### Your assignment:
Throughout the material, some lines may have the word "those". Count them and give the number only.

### Dataset content:
════════════════

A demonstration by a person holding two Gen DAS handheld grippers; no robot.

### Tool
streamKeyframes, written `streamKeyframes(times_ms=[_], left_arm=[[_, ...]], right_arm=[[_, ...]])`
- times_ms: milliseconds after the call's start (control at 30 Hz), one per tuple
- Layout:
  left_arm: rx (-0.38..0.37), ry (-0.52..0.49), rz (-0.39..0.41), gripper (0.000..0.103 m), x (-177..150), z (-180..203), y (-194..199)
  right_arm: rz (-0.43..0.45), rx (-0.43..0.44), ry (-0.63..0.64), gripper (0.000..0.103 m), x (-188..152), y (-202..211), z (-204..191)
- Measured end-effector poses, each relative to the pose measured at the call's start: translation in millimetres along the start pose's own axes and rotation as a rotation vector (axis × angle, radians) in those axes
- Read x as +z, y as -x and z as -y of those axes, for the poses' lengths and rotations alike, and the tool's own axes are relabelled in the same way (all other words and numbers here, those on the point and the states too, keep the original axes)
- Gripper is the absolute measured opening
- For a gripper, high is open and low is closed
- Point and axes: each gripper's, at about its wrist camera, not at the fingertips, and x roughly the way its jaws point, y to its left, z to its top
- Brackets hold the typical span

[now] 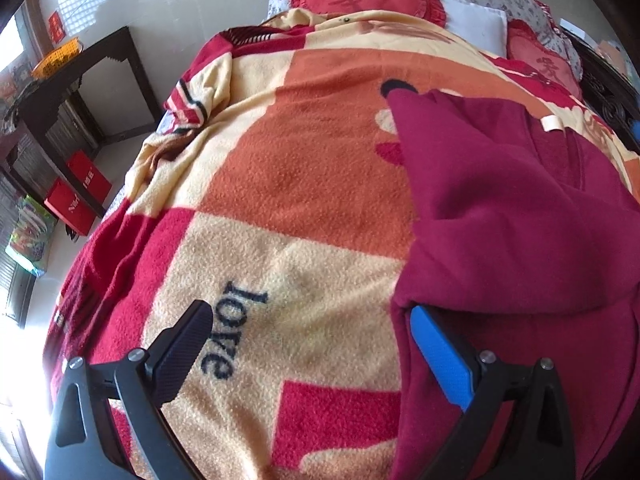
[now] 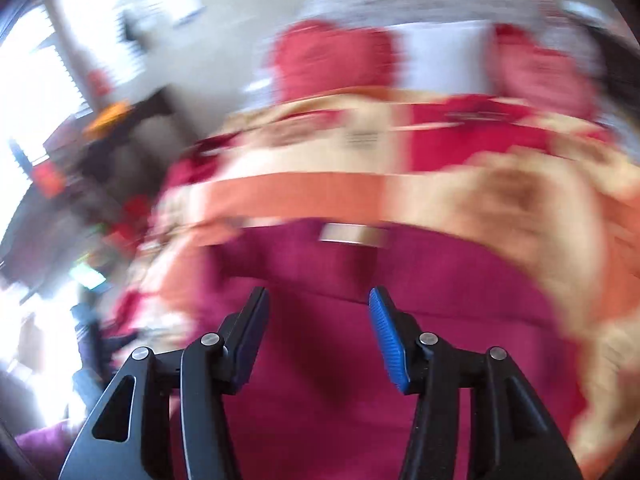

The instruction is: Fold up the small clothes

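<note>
The left gripper (image 1: 310, 324) has its fingers spread wide, gripping nothing, at the edge of the maroon garment (image 1: 520, 208) lying on the blanket (image 1: 280, 152). The right gripper (image 2: 318, 300) hovers partly open and empty above the garment. Risk: pinching blanket along with cloth.

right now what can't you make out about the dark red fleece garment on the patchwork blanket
- Dark red fleece garment: its right side runs off the left wrist view's edge, so its full shape is unknown.
- Pale neck label: motion blur in the right wrist view makes any print unreadable.
- Patchwork fleece blanket: the part under the garment is covered.
- Right gripper: open, but blur hides whether it touches fabric.
</note>
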Motion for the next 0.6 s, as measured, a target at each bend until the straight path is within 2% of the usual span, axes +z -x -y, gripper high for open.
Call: streamKeyframes(times_ms=[67, 100, 267, 300, 333, 367, 500, 600], left_arm=[[-0.012, 0.015, -0.01, 0.102, 0.0, -3.1, -4.4], [-0.018, 0.018, -0.012, 0.102, 0.2, -3.9, -5.8], [-0.047, 0.018, -0.002, 0.102, -1.1, -7.8, -8.4], [-0.055, 0.019, -0.001, 0.102, -1.1, -8.5, -8.9], [-0.068, 0.021, 0.003, 0.102, -0.9, -11.0, -8.9], [-0.079, 0.025, 0.01, 0.102, -1.1, -13.6, -8.0], [-0.071, 0.032, 0.05, 0.102, -1.1, -23.4, 0.1], [-0.067, 0.044, 0.047, 0.102, 1.8, -31.6, 4.1]], right_arm=[[-0.04, 0.08, 0.092, 0.033, 12.0, -37.5, -36.9], [-0.067, 0.089, 0.142, 0.033, 18.0, -59.4, -53.8], [-0.249, 0.088, 0.289, 0.033, 24.8, -151.5, -104.3], [-0.299, 0.061, 0.33, 0.031, 22.5, -171.5, -110.5], [-0.321, 0.033, 0.355, 0.008, 18.5, -181.2, -112.6], [-0.32, 0.027, 0.359, 0.0, 19.1, -186.5, -109.7], [-0.205, 0.085, 0.349, 0.0, 30.0, -177.5, -123.6], [-0.219, 0.067, 0.326, 0.0, 25.7, -199.8, -126.1]])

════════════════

### Worked solution:
2